These Are Turbulent Times, My Friends. Let’s Brace Up, By Emeka Oparah

Before I deliver this piece, let me make it ABUNDANTLY clear that my support and admiration for and belief in the leadership of PMB is unflagging, irrefragable and 105%!!!
That said, I want to say, even if everyone knows, which is good in itself, that we are in very turbulent times. Yes, we are, my brothers and sisters. Everywhere you look, there’s anger, hunger and strife.
Things are NOT working. There’s palpable apprehension and, sometimes, fear, fear of the unknown, that is. Indeed, people are dying. I’m sorry but I wager that the suicide rate in the country will spike. Those who can’t cope with the times will succumb to hypertension and depression or even suicide and murder. That’s how bad it can get.
How did we get to this sorry pass, people still ask-even if they know what happened. Well, the truth, bitter truth, my dear friends, is that we have lived wastefully. We have lived a profligate and extravagant life. We have built a country that consumes and hardly manufactures. We moved from the groundnut pyramids, cocoa plantations, onion mountains and palm plantations to an AGO, DPK and PMS economy. We consumed and consumed and consumed. We didn’t save for the rainy days, and the rains-with all the warnings-have come upon us.
Over the years, the leadership of the country at the federal, states and local government levels have failed the people. Majorly, men and women without an iota of vision but with an abundance of rapacious proclivities have occupied leadership positions.
The period between 2011 and 2015 will rank, to me, as the watershed of the country’s economic and Socio-political despoliation and stagnation, even if they kept telling us lies, white lies about the “largest economy in Africa”. The flagrant, blatant and luciferous gang-raping of the economy and the deepening of the divisive tendencies of the peoples of Nigeria were the hallmarks of that better-forgotten era.
In any case, I’m seized of the opinion that what we are experiencing now is a very serious mid-air turbulence, like you have on long-haul flights. Unfortunately, it is very severe. We must pray (as believers) for God to take control and guide the pilot and his crew to navigate us out of the stormy weather to safe landing.
But we must fasten our seat belts and comply with the instructions of the captain. We must be in the brace position to ride the storm, this terribly terrifying storm.
Beyond the prayers, we need to throw overboard our extravagance, imprudence, excessive appetite for foreign materials, needless “investments” and thriftlessness-like expensive overseas holidays, more bags, more shoes, foreign products. We must tighten our belts. This is also time to get smarter and find other streams of revenue outside what we currently do (but please let’s avoid stealing to make a living!).
A country that once imported toothpicks will never develop quickly, if at all. Now, that’s stopped. Let toothpick be a euphemism for unnecessary foreign products. We must reduce our dependence on foreign exchange, ($2.5b weekly????) and if possible get into commercial activities that will instead earn forex.

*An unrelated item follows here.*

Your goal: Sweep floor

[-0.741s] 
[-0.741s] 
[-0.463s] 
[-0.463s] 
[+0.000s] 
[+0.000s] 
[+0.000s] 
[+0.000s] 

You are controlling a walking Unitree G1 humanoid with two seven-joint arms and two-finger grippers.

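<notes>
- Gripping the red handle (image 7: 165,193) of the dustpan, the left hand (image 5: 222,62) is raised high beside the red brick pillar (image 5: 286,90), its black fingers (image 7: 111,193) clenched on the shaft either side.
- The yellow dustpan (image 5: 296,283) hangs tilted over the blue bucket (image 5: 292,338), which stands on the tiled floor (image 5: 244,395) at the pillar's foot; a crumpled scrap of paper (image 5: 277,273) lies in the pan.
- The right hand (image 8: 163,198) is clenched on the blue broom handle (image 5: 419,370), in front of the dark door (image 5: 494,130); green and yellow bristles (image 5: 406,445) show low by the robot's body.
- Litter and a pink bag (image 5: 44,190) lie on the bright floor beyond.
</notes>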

It’s good to see many young folks getting into farming. Personally, I am taking my passion for fashion into tailoring, and, as I told someone, the numbers, the Benjamins, are not looking bad at all. Besides, we will take some young men off the streets, and give them hope.
Brothers and sisters, let’s get creative. Let’s get smart. Let’s switch on our survival instincts. Let’s get positive. Person wey dey cry no dey see road, they say in Sapele. The economic challenges will get even worse, but then again, it will begin to get better sooner rather than later. I’m supremely confident in the leadership abilities, good intentions and patriotism of President Muhammadu Buhari. He, however, needs to inject some fresh blood (and some tested hands too) into his government and do away with politicians, who have nothing but their personal interests at heart.
By the way, I have a short story to share as a way of ending this epistle. A friend called recently to lament she was struggling to buy tickets for herself and her son to go on vacation to the US.
Between the first time she contacted the airline and the last (just 7 days!!!) the price of an economy class ticket had moved from N1.3m to N1.8m. She was distraught, justifiably, because she believed her son would be disappointed. Well, I asked her to avoid the vacation this year because things are not good at all. She would pay for tickets. She would pay for upkeep. And pay for shopping. I advised her to have a talk with her son, who’s 14 and in college. To her amazement, she had hardly completed three sentences when the boy said “but mom, do we really have to go on vacation to the US this year? Let’s forget it this year. I know things are very bad, Mommy. I don’t want us to come back and you start struggling with my school fees.” Wow! A son from heaven, yeah? It is what it is. Even kids know what the birds are singing right now. They should. Shouldn’t they?
So, let’s not over-reach ourselves to please our kids or feed our ego (as Bob Marley sang, “every need has an ego to feed!”). Now, I hope I made sense. If I did, then gwazia ndi yard unu!